If a line in the listing below includes the word "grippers", pick it out.
□ □ □ □ □
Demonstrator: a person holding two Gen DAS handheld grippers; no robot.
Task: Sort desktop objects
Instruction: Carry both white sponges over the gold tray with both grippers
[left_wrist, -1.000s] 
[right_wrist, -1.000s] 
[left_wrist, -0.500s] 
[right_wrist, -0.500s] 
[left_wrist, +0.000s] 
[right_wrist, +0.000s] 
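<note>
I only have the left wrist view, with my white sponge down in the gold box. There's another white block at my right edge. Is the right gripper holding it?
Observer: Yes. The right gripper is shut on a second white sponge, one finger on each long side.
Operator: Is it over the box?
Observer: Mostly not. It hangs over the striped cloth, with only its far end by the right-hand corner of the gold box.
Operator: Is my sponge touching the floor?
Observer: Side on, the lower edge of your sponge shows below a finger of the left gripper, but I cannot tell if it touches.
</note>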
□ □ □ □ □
(Reply to the exercise)
Demonstrator: a person holding two Gen DAS handheld grippers; no robot.
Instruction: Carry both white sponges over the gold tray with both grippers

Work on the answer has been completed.